* [Work to be completed] Could you reproduce, word for word, everything below from the line containing "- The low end" down to the line containing "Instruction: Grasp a", with both of those lines included and no others?

# # # # # # #

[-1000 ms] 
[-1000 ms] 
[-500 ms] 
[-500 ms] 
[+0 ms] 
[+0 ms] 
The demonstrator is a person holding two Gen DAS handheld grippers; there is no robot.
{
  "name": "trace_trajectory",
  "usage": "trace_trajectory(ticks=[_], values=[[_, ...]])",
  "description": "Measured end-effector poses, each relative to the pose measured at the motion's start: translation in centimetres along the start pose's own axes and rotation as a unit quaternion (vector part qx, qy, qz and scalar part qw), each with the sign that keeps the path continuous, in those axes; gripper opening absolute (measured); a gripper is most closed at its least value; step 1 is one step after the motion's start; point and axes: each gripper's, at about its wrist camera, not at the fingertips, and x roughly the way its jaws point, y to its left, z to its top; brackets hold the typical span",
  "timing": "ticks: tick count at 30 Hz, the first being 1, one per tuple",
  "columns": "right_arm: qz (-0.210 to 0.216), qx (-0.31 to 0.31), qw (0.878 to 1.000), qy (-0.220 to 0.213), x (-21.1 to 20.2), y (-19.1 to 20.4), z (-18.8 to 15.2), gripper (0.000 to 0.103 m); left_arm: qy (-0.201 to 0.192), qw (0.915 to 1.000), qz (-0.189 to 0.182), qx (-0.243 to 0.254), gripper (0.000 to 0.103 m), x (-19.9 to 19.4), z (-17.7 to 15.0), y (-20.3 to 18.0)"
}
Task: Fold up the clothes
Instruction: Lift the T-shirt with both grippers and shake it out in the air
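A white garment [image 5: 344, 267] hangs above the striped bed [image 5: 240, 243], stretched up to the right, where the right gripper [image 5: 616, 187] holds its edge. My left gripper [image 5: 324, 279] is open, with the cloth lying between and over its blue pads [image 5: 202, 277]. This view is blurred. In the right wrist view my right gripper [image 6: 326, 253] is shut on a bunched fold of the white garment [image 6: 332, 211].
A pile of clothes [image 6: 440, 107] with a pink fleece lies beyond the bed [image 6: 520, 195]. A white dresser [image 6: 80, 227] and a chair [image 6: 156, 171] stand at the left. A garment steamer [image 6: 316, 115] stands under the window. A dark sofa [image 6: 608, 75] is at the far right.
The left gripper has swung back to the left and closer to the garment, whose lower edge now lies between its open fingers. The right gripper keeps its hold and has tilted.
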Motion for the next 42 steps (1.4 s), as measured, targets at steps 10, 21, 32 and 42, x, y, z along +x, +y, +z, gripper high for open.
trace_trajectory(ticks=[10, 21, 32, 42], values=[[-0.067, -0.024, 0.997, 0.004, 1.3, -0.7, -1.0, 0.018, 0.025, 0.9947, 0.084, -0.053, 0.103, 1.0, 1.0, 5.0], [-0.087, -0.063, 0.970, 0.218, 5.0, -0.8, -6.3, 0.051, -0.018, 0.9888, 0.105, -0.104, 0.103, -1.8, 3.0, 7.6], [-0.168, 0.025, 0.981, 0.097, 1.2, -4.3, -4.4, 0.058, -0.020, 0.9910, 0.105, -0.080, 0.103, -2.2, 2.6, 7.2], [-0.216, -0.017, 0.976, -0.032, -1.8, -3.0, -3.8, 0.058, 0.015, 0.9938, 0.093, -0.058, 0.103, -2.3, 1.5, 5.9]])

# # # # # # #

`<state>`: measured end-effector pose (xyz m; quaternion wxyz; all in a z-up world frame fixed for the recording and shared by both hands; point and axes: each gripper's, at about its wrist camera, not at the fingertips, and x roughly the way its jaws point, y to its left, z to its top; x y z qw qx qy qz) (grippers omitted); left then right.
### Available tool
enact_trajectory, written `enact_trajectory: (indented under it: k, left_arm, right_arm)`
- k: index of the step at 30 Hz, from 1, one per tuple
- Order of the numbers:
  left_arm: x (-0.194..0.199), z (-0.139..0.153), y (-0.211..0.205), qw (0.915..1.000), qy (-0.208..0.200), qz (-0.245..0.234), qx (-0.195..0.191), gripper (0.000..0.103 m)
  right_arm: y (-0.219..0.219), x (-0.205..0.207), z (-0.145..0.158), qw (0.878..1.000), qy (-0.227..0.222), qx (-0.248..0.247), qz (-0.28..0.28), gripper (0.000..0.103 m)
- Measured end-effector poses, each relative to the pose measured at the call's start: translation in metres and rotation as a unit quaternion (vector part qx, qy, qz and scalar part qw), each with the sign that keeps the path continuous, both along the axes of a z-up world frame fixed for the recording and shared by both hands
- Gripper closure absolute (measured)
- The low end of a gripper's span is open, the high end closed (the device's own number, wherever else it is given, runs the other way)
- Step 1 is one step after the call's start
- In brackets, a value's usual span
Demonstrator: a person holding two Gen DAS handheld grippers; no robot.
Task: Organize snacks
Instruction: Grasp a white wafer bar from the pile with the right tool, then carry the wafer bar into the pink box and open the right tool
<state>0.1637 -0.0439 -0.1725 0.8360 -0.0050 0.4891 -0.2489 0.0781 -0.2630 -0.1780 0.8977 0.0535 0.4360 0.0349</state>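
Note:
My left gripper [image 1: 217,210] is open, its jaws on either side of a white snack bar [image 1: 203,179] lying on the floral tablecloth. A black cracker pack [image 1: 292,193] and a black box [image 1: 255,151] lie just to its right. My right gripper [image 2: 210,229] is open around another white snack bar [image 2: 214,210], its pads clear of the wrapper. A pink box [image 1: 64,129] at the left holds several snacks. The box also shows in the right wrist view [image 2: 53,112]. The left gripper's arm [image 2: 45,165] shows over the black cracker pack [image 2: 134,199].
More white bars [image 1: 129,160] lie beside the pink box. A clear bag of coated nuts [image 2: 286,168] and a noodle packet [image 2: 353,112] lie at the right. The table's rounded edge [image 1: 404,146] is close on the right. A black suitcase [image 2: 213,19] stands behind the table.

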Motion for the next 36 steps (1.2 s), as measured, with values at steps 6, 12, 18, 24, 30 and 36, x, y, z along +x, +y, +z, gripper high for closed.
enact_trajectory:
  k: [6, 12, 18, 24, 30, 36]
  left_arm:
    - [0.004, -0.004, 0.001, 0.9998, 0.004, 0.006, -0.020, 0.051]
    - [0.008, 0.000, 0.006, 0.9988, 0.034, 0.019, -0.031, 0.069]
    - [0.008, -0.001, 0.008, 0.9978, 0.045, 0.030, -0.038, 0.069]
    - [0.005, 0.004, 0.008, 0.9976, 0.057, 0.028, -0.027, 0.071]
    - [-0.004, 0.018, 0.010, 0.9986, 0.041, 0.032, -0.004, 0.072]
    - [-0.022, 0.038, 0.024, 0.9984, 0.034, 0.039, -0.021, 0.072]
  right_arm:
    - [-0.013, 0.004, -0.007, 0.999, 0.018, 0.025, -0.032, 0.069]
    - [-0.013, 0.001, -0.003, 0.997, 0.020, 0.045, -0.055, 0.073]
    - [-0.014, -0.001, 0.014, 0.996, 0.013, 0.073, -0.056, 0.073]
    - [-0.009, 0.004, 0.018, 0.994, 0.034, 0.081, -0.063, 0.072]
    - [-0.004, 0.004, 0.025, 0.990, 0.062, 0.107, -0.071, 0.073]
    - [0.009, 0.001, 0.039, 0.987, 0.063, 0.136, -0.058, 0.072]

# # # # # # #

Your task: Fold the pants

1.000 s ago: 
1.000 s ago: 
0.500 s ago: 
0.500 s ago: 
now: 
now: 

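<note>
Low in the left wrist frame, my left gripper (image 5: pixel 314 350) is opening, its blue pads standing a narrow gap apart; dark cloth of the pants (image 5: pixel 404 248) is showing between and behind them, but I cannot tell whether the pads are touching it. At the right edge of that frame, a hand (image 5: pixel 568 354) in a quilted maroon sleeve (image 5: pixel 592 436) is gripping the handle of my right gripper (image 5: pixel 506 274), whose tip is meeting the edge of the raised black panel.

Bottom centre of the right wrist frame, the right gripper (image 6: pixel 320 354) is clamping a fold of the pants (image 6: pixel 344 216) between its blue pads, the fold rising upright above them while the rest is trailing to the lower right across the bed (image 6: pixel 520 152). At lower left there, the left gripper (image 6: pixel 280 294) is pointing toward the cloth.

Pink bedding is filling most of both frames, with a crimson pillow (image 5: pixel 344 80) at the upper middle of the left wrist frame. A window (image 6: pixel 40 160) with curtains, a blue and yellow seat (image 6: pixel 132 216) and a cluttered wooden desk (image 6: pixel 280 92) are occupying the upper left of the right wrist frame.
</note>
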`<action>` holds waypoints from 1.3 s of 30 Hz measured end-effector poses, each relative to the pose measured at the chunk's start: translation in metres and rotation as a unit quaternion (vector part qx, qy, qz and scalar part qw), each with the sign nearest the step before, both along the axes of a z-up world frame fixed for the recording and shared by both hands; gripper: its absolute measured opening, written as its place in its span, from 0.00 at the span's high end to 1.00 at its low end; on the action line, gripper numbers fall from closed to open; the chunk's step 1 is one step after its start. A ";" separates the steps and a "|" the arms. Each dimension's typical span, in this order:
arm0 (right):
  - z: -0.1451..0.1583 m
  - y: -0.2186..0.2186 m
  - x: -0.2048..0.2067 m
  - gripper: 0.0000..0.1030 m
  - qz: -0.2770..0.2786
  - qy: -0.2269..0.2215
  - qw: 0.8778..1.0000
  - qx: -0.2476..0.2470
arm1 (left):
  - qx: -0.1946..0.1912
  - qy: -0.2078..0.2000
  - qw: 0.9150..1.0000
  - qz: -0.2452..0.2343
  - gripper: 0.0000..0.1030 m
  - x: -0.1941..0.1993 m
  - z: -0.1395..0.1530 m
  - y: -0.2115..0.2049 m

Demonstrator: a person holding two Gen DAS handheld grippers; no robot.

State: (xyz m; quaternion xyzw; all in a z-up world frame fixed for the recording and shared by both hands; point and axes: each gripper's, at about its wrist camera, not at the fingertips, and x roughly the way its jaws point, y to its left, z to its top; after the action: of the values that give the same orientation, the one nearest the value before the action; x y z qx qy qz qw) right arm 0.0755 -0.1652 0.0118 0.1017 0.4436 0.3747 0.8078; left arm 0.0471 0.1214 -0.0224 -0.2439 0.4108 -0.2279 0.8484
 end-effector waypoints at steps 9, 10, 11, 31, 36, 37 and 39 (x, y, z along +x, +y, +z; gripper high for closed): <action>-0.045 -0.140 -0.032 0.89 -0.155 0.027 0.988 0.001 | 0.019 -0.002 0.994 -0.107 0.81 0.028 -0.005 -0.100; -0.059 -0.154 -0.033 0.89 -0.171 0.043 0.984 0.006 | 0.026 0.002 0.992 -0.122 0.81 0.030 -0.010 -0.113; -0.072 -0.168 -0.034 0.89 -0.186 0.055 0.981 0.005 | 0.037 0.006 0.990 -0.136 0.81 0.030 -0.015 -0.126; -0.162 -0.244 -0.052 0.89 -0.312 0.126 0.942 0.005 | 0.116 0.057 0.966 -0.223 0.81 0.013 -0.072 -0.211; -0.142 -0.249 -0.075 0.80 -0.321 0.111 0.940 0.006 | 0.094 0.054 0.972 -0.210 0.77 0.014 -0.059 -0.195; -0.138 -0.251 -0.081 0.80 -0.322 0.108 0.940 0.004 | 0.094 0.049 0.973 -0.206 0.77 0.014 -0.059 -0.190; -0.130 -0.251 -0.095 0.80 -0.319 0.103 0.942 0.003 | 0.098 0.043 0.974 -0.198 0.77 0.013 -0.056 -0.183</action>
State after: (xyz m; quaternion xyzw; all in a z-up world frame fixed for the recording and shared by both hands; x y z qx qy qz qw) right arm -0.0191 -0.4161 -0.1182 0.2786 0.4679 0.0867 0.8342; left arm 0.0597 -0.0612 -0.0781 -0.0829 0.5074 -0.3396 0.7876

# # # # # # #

* [Written reply]
- The low end of a gripper's span is open, the high end closed (the device's own number, wherever else it is given, runs the other way)
- Step 1 is one step after the call's start
- In brackets, a value's usual span
Demonstrator: a person holding two Gen DAS handheld grippers; no robot.
Task: Organize snacks
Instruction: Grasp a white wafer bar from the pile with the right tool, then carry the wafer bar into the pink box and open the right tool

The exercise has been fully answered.